▸ Task requirements
The data below holds the lines to copy: everything from the line containing "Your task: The" to the line containing "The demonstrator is", both ends included, set down exactly.

[Opening Data block section]

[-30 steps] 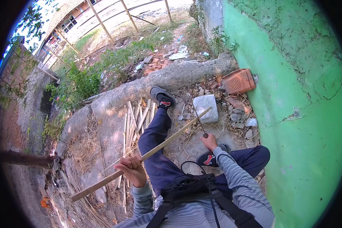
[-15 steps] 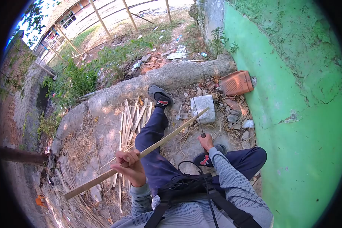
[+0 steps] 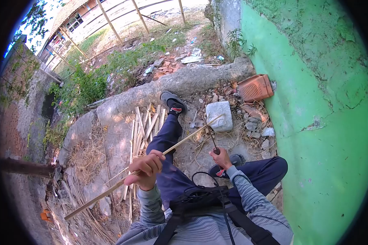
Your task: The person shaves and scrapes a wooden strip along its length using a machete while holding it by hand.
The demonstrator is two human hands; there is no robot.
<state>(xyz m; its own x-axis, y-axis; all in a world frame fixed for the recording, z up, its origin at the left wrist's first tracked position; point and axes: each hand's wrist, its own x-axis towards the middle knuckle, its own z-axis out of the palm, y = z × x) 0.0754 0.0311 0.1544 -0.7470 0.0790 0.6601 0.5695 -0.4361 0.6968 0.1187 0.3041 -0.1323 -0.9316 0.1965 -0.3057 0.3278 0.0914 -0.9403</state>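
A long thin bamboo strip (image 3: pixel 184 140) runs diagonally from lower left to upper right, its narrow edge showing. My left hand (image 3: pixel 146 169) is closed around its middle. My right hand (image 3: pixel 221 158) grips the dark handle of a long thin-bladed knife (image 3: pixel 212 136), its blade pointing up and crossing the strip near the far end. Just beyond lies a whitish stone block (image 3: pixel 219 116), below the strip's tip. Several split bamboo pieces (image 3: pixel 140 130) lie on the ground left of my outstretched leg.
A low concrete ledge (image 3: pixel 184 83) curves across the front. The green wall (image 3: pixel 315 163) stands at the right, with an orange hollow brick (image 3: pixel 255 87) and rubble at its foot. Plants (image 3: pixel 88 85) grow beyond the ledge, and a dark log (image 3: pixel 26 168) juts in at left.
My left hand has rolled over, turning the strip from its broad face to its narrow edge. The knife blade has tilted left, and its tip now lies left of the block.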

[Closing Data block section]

▸ Answer section
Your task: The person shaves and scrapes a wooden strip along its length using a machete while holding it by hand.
The demonstrator is two human hands; there is no robot.

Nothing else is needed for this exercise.